- **Work order**
If a record holds a picture, drop the picture and copy everything else exactly.

[Extracted data Boundary: Start]

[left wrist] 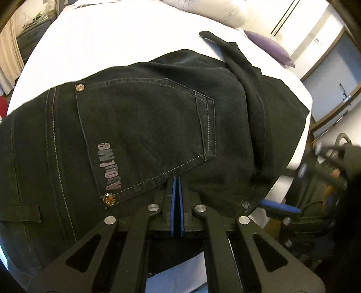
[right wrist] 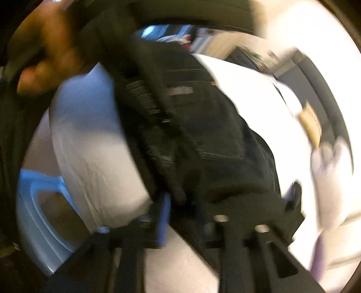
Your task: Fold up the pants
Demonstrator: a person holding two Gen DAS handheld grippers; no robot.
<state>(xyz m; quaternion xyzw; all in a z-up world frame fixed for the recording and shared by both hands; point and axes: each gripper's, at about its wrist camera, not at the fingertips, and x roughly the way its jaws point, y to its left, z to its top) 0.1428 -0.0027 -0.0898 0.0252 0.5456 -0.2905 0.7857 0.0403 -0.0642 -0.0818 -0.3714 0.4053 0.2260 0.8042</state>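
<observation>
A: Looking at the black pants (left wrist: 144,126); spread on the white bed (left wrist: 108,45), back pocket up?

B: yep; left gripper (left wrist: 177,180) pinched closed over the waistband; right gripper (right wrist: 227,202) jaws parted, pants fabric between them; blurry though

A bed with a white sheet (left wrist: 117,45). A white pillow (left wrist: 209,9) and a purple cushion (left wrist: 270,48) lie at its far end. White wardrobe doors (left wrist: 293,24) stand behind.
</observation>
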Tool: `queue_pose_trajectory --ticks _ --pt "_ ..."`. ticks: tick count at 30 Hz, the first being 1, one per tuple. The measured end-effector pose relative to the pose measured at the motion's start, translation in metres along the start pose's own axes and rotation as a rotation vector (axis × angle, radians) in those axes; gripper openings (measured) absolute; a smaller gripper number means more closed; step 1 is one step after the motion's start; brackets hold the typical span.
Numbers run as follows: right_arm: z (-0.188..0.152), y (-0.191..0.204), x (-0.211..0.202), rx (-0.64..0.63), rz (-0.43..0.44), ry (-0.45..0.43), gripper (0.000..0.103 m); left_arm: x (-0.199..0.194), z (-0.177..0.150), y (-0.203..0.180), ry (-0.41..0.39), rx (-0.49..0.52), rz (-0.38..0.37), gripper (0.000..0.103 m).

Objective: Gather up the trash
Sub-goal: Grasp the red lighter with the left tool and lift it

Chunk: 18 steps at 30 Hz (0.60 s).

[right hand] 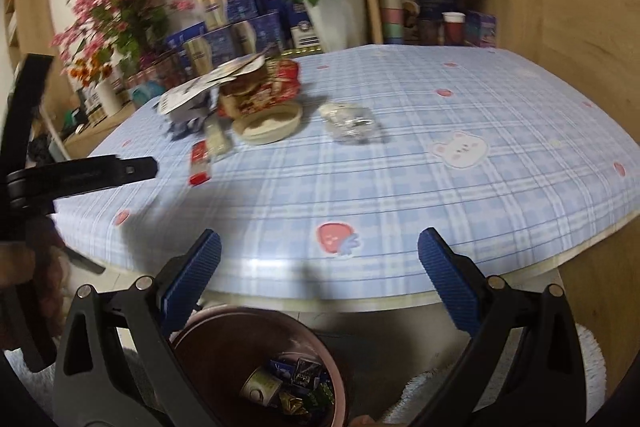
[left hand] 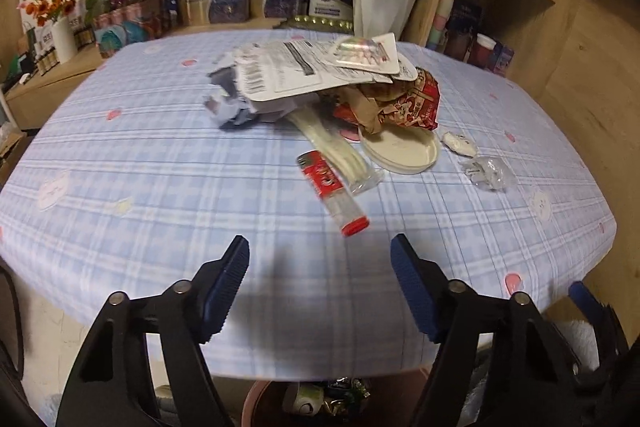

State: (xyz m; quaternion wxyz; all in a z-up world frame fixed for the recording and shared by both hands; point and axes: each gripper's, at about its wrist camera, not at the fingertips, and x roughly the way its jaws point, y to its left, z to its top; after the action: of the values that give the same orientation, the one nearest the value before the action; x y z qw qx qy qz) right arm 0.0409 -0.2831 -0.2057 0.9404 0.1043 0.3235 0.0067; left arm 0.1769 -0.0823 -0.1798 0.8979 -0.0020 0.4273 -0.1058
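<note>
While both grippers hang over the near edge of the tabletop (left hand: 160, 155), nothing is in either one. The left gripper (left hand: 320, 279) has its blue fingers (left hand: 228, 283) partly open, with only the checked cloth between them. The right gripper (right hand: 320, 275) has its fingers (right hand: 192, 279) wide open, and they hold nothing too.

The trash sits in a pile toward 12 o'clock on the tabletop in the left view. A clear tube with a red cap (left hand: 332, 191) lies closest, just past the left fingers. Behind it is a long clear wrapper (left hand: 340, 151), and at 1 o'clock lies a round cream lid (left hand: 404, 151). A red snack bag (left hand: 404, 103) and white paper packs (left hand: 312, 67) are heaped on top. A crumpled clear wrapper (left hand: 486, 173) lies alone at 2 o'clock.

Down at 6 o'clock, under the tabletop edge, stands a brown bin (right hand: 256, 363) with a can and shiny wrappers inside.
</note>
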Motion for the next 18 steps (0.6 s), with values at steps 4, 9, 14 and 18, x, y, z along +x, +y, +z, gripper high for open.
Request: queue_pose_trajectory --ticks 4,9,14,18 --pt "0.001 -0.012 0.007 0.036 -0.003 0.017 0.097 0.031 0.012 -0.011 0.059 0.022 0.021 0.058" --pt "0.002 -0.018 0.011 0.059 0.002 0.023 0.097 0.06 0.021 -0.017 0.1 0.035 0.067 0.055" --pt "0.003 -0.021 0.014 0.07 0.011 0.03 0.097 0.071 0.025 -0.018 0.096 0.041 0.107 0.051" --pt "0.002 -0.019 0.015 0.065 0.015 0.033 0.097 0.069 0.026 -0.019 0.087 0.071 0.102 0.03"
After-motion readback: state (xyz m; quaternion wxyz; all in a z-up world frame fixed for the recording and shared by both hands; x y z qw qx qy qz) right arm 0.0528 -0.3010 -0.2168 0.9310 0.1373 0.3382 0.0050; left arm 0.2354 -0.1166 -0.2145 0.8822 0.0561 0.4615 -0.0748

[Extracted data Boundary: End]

- **Reply to the exercise**
[left wrist] 
[right wrist] 
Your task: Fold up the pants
Demonstrator: a person holding two Gen DAS handheld grippers; no robot.
<state>(xyz m; quaternion xyzw; all in a z-up world frame fixed for the recording and shared by both hands; point and axes: each gripper's, at about its wrist camera, not at the fingertips, and x roughly the way its jaws point, y to its left, z to its top) 0.1428 -0.0027 -0.0898 0.0252 0.5456 -0.2905 0.7857 0.0403 -0.0642 -0.0818 -0.3714 0.4053 0.2260 0.8042</state>
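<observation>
A: Looking at the black pants (left wrist: 144,126); spread on the white bed (left wrist: 108,45), back pocket up?

B: yep; left gripper (left wrist: 177,180) pinched closed over the waistband; right gripper (right wrist: 227,202) jaws parted, pants fabric between them; blurry though

A bed with a white sheet (left wrist: 117,45). A white pillow (left wrist: 209,9) and a purple cushion (left wrist: 270,48) lie at its far end. White wardrobe doors (left wrist: 293,24) stand behind.
</observation>
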Tool: `queue_pose_trajectory --ticks _ --pt "_ ..."`. ticks: tick count at 30 Hz, the first being 1, one per tuple. The measured end-effector pose relative to the pose measured at the motion's start, translation in metres along the start pose's own axes and rotation as a rotation vector (axis × angle, radians) in those axes; gripper openings (measured) absolute; a smaller gripper number means more closed; step 1 is one step after the motion's start; brackets hold the typical span.
Numbers run as follows: right_arm: z (-0.188..0.152), y (-0.191..0.204), x (-0.211..0.202), rx (-0.64..0.63), rz (-0.43..0.44), ry (-0.45..0.43), gripper (0.000..0.103 m); left_arm: x (-0.199..0.194), z (-0.177..0.150), y (-0.203..0.180), ry (-0.41..0.39), rx (-0.49..0.52), rz (-0.38..0.37), gripper (0.000..0.103 m).

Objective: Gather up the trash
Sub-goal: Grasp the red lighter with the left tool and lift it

Chunk: 18 steps at 30 Hz (0.60 s).

[right hand] 
[left hand] 

State: (xyz m; quaternion wxyz; all in a z-up world frame fixed for the recording and shared by both hands; point and axes: each gripper's, at about its wrist camera, not at the fingertips, and x roughly the way its jaws point, y to its left, z to its top; after the action: of the values that give the same orientation, the one nearest the value before the action; x y z qw qx qy qz) right arm 0.0409 -0.2831 -0.2057 0.9404 0.1043 0.3235 0.0067; left arm 0.1769 -0.0823 -0.1798 0.8979 -0.0020 0.4273 -0.1058
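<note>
While both grippers hang over the near edge of the tabletop (left hand: 160, 155), nothing is in either one. The left gripper (left hand: 320, 279) has its blue fingers (left hand: 228, 283) partly open, with only the checked cloth between them. The right gripper (right hand: 320, 275) has its fingers (right hand: 192, 279) wide open, and they hold nothing too.

The trash sits in a pile toward 12 o'clock on the tabletop in the left view. A clear tube with a red cap (left hand: 332, 191) lies closest, just past the left fingers. Behind it is a long clear wrapper (left hand: 340, 151), and at 1 o'clock lies a round cream lid (left hand: 404, 151). A red snack bag (left hand: 404, 103) and white paper packs (left hand: 312, 67) are heaped on top. A crumpled clear wrapper (left hand: 486, 173) lies alone at 2 o'clock.

Down at 6 o'clock, under the tabletop edge, stands a brown bin (right hand: 256, 363) with a can and shiny wrappers inside.
</note>
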Motion for the next 18 steps (0.6 s), with values at steps 4, 9, 14 and 18, x, y, z along +x, +y, +z, gripper high for open.
Request: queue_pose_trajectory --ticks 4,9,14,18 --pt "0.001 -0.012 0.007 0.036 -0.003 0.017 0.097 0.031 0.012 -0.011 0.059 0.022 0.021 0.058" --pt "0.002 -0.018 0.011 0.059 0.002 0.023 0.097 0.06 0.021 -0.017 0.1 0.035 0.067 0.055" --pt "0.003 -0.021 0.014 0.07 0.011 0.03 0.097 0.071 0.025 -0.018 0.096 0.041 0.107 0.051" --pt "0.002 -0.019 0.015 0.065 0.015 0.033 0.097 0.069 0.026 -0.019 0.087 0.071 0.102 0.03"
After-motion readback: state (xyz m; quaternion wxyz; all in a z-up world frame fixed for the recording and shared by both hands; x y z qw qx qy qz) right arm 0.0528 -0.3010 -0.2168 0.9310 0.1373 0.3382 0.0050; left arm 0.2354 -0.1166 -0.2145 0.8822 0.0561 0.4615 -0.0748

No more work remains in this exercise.